(WHAT YOU SHOULD DO) Would you transcribe the whole listing exactly and drop its images?

(GIVEN INFORMATION)
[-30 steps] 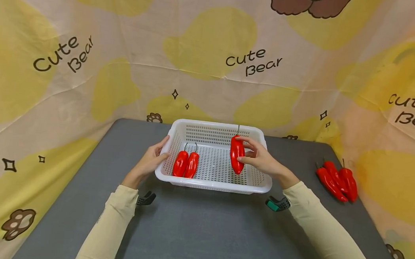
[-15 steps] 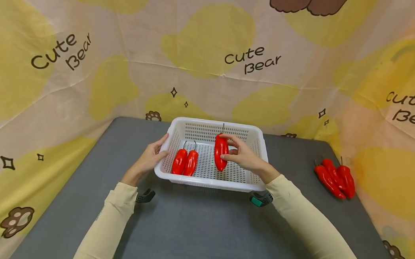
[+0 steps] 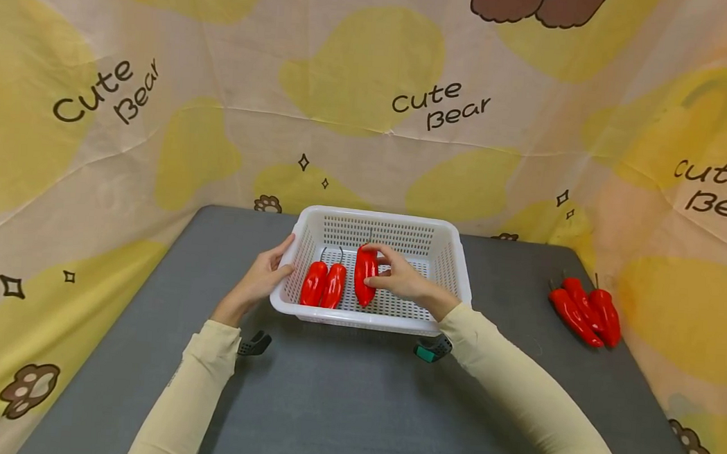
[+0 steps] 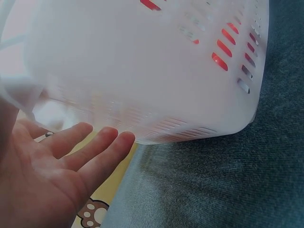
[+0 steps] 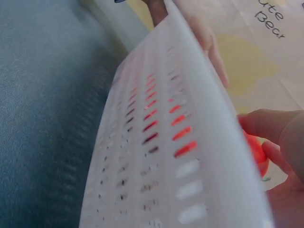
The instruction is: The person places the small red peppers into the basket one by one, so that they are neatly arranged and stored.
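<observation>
A white slotted plastic basket stands on the grey table. My left hand holds its left rim, thumb over the edge; in the left wrist view, the fingers reach along the outer wall. Inside, to the left, two red peppers lie side by side with their stems toward the back. My right hand pinches a third red pepper between thumb and fingers, inside the basket just right of that pair. Whether this pepper touches the basket floor I cannot tell. The right wrist view shows it partly behind the rim.
Three more red peppers lie bunched at the right side of the grey table. A patterned cloth hangs close behind the table and along both sides.
My right hand has carried its pepper left across the basket and lowered it beside the other two. The left hand stays on the rim, and the basket has hardly moved.
</observation>
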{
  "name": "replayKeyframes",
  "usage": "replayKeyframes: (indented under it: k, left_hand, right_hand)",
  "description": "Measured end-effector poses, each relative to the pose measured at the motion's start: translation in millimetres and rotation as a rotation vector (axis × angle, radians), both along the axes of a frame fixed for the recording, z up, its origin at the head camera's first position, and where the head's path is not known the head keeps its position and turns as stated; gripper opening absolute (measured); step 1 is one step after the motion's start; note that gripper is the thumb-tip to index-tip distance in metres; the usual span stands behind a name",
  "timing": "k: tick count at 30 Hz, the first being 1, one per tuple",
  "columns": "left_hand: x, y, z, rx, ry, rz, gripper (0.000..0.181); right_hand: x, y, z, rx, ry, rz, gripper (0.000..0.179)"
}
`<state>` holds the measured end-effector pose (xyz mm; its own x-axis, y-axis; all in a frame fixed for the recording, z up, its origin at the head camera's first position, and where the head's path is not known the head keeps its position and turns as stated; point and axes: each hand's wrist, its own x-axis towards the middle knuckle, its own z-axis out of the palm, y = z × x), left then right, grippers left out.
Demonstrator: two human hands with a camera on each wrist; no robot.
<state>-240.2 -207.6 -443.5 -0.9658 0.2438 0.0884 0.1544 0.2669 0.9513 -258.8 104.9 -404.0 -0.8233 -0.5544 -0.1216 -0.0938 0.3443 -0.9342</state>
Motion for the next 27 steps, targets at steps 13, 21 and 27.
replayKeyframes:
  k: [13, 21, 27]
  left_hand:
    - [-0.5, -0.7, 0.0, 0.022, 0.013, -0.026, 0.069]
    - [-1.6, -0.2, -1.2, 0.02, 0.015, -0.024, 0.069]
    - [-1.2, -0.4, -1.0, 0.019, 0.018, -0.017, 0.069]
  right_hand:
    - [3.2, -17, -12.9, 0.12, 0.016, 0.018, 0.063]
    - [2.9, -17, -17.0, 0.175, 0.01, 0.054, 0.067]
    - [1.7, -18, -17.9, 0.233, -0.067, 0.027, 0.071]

(FINAL ANSWER)
[-30 steps] 
[-15 steps] 
[+0 steps] 
[+0 steps] 
[+0 steps] 
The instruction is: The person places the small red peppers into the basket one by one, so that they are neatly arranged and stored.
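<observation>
A white slotted plastic basket stands on the grey table. My left hand holds its left rim, thumb over the edge; in the left wrist view, the fingers reach along the outer wall. Inside, to the left, two red peppers lie side by side with their stems toward the back. My right hand pinches a third red pepper between thumb and fingers, inside the basket just right of that pair. Whether this pepper touches the basket floor I cannot tell. The right wrist view shows it partly behind the rim.
Three more red peppers lie bunched at the right side of the grey table. A patterned cloth hangs close behind the table and along both sides.
My right hand has carried its pepper left across the basket and lowered it beside the other two. The left hand stays on the rim, and the basket has hardly moved.
</observation>
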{
  "name": "replayKeyframes",
  "usage": "replayKeyframes: (indented under it: k, left_hand, right_hand)",
  "description": "Measured end-effector poses, each relative to the pose measured at the motion's start: translation in millimetres and rotation as a rotation vector (axis × angle, radians), both along the axes of a frame fixed for the recording, z up, its origin at the head camera's first position, and where the head's path is not known the head keeps its position and turns as stated; gripper opening absolute (measured); step 1 is one step after the motion's start; note that gripper is the thumb-tip to index-tip distance in metres; the usual span stands behind a name",
  "timing": "k: tick count at 30 Hz, the first being 1, one per tuple",
  "columns": "left_hand: x, y, z, rx, ry, rz, gripper (0.000..0.181); right_hand: x, y, z, rx, ry, rz, gripper (0.000..0.179)"
}
`<state>` holds the measured end-effector pose (xyz mm; its own x-axis, y-axis; all in a frame fixed for the recording, z up, its origin at the head camera's first position, and where the head's path is not known the head keeps its position and turns as stated; point and axes: each hand's wrist, its own x-axis towards the middle knuckle, its own z-axis out of the palm, y = z × x), left then right, grippers left out.
Demonstrator: two human hands with a camera on each wrist; no robot.
<state>-240.2 -207.6 -443.5 -0.9658 0.2438 0.0884 0.1544 0.2669 0.9513 -258.8 104.9 -404.0 -0.8233 -0.5544 -0.1216 -0.0938 0.3443 -0.9342</state>
Motion for the next 27 steps, targets at steps 13, 21 and 27.
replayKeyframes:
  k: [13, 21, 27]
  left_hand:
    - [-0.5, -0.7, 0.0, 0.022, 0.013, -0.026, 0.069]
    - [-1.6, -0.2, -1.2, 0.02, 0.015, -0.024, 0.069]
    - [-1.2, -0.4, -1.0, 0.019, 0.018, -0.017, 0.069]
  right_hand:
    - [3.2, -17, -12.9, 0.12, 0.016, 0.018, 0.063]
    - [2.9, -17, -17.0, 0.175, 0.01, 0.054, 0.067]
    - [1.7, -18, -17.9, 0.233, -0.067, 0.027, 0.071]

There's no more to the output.